E da un verso oppone la Tradizione alla modernità, ossia il senso della continuità e dell’eredità rispetto a un mondo che professa il valore del nuovo e dell’emancipazione. Ma dall’altro verso, proprio perché la tradizione è un trasmettere, non si riduce affatto al culto del passato e delle sue sacre reliquie, come invece rischia di finire il reazionario e il conservatore nostalgico; ma comporta un rapporto attivo e fecondo non solo con ciò che è stato ma anche con ciò che sarà. L’idea di tradizione implica un rapporto aperto col futuro, è fedeltà e gravidanza al tempo stesso; e non disdegna l’idea di progresso, pur respingendo la pretesa ideologica e messianica che il nuovo e l’ignoto siano per definizione superiori al vecchio e all’antico. Il punto di confluenza tra l’idea di tradizione e l’idea di progresso è nella convinzione ripresa dalla famosa massima di Bernard des Chartres, siamo nani sulle spalle di giganti; dunque riusciamo a vedere più lontano di chi ci ha preceduto, come sostiene chi riconosce il progresso; ma ci è possibile farlo in quanto siamo sulle loro spalle, come sottolinea chi riconosce la tradizione. Se scendessimo dalle loro alte spalle saremmo solo nani, incapaci di vedere lontano e schiacciati dalla loro imponenza.
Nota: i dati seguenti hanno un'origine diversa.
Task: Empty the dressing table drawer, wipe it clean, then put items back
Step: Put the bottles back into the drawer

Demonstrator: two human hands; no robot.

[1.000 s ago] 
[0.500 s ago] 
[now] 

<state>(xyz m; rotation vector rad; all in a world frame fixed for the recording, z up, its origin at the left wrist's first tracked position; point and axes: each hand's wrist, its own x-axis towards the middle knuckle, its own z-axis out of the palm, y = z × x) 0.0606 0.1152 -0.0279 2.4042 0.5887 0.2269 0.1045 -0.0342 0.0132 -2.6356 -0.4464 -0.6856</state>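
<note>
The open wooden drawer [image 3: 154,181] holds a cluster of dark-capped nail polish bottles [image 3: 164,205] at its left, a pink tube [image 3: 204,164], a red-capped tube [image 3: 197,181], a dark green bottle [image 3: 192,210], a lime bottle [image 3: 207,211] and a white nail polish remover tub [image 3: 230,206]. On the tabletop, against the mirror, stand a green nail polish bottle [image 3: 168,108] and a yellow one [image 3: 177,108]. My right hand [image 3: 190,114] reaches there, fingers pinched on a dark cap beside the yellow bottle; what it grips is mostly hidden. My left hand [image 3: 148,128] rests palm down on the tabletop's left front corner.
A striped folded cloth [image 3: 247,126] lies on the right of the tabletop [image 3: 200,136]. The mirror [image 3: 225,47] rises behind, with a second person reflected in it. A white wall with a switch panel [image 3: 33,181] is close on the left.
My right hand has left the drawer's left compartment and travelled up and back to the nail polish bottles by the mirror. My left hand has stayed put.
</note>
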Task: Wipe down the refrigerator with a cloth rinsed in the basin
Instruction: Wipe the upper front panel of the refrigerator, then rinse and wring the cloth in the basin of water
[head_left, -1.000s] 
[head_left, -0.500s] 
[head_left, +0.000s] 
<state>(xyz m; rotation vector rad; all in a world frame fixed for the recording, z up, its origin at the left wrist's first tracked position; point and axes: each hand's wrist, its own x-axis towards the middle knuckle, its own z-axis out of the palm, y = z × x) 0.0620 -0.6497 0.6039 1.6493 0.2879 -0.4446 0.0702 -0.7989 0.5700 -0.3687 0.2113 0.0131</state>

Nell’epoca totalmente immersa nel presente, senza memoria e senza futuro, possiamo dire che la tradizione abbia fatto ormai il suo tempo e non abbia più nulla da dirci? No, esattamente il contrario, è proprio oggi che ci è più che mai necessaria: il tempo della tradizione non è dentro questo o quel tempo, e oggi più di ieri, in un tempo così disorientato e sradicato, la tradizione ci sarebbe preziosa. Non è la tradizione che ha smesso di parlarci, siamo noi che abbiamo smesso di ascoltarla; non abbiamo orecchie per sentirla e occhi per vederla.
Ogni epoca è sempre stata legata a un filo di eredità, esperienze e valori; ma a maggior ragione un’epoca come la nostra che per prima ha spezzato quel filo ed è in vertiginosa mutazione, avrebbe ancor più bisogno di un contrappeso di tradizione per non perdersi nella giostra del nulla. Tradizione è il contrario di Dissoluzione, o cupio dissolvi.
A volte si liquida con formule false e nefaste l’impronta della tradizione; la si riconduce al fascismo, passepartout per ogni infamia o meglio per ogni cosa che si vuole infamare; oppure la si riporta al patriarcato, alle superstizioni, al passatismo, ai tabù. Ma la tradizione ha un respiro più grande e uno sguardo più alto e più lungimirante. La tradizione ci aiuterebbe a rimettere il tempo dentro i suoi cardini, come diceva William Shakespeare. E a capire e distinguere tra ciò che è provvisorio e ciò che è permanente, tra ciò che muta e ciò che nel mutamento persiste; tra ciò che sta in alto e ciò che sta in basso, ciò che viene prima e ciò che viene dopo.
In un giorno tutto preso dal momento, giova pensare a quel che dura e non finisce in giornata. La stella della tradizione.